[Stored data]
_ _ _ _ _

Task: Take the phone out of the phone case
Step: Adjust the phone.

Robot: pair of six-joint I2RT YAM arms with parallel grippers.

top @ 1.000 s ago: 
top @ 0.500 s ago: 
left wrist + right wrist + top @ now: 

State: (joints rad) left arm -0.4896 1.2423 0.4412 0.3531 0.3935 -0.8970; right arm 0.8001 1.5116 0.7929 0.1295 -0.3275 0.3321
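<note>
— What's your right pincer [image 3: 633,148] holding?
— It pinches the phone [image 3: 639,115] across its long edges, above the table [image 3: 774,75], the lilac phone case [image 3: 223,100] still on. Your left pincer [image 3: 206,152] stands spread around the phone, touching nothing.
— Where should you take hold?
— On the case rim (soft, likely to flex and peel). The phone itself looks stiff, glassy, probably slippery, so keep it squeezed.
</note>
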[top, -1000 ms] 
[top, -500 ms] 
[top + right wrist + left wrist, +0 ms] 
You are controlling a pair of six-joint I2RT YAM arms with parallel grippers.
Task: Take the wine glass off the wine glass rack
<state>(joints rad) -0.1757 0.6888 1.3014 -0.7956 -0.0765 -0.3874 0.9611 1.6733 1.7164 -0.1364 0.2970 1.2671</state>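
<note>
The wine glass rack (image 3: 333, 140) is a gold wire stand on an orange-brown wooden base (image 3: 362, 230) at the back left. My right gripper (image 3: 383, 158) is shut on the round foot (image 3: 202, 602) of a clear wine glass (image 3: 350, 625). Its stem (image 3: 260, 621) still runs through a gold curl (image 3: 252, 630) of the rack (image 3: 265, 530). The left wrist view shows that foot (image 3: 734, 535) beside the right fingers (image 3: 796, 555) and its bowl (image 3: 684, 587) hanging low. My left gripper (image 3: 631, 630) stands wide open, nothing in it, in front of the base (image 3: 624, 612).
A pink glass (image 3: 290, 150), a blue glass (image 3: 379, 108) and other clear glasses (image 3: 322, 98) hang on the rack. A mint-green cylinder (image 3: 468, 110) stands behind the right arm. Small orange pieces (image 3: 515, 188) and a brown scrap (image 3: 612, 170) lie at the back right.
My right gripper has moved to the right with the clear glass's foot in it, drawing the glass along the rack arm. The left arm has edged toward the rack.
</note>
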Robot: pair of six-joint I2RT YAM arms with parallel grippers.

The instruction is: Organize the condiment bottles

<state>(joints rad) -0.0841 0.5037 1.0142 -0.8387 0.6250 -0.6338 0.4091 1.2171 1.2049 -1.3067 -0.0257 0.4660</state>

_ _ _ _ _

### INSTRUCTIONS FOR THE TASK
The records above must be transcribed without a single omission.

### THE ANSWER
Task: Take the phone out of the phone case
Step: Adjust the phone.

Robot: pair of six-joint I2RT YAM arms with parallel grippers.

top @ 1.000 s ago: 
top @ 0.500 s ago: 
left wrist + right wrist + top @ now: 

State: (joints rad) left arm -0.4896 1.2423 0.4412 0.3531 0.3935 -0.8970; right arm 0.8001 1.5116 0.7929 0.1295 -0.3275 0.3321
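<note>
— What's your right pincer [image 3: 633,148] holding?
— It pinches the phone [image 3: 639,115] across its long edges, above the table [image 3: 774,75], the lilac phone case [image 3: 223,100] still on. Your left pincer [image 3: 206,152] stands spread around the phone, touching nothing.
— Where should you take hold?
— On the case rim (soft, likely to flex and peel). The phone itself looks stiff, glassy, probably slippery, so keep it squeezed.
</note>
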[top, -1000 ms] 
[top, -500 ms] 
[top + right wrist + left wrist, +0 ms] 
You are controlling a pair of six-joint I2RT YAM arms with parallel grippers.
Task: Take the wine glass off the wine glass rack
<state>(joints rad) -0.1757 0.6888 1.3014 -0.7956 -0.0765 -0.3874 0.9611 1.6733 1.7164 -0.1364 0.2970 1.2671</state>
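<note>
The wine glass rack (image 3: 333, 140) is a gold wire stand on an orange-brown wooden base (image 3: 362, 230) at the back left. My right gripper (image 3: 383, 158) is shut on the round foot (image 3: 202, 602) of a clear wine glass (image 3: 350, 625). Its stem (image 3: 260, 621) still runs through a gold curl (image 3: 252, 630) of the rack (image 3: 265, 530). The left wrist view shows that foot (image 3: 734, 535) beside the right fingers (image 3: 796, 555) and its bowl (image 3: 684, 587) hanging low. My left gripper (image 3: 631, 630) stands wide open, nothing in it, in front of the base (image 3: 624, 612).
A pink glass (image 3: 290, 150), a blue glass (image 3: 379, 108) and other clear glasses (image 3: 322, 98) hang on the rack. A mint-green cylinder (image 3: 468, 110) stands behind the right arm. Small orange pieces (image 3: 515, 188) and a brown scrap (image 3: 612, 170) lie at the back right.
My right gripper has moved to the right with the clear glass's foot in it, drawing the glass along the rack arm. The left arm has edged toward the rack.
</note>
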Robot: pair of six-joint I2RT YAM arms with parallel grippers.

The instruction is: Organize the condiment bottles

<state>(joints rad) -0.0841 0.5037 1.0142 -0.8387 0.6250 -0.6338 0.4091 1.2171 1.2049 -1.3067 -0.0257 0.4660</state>

No further output will be produced for this exercise.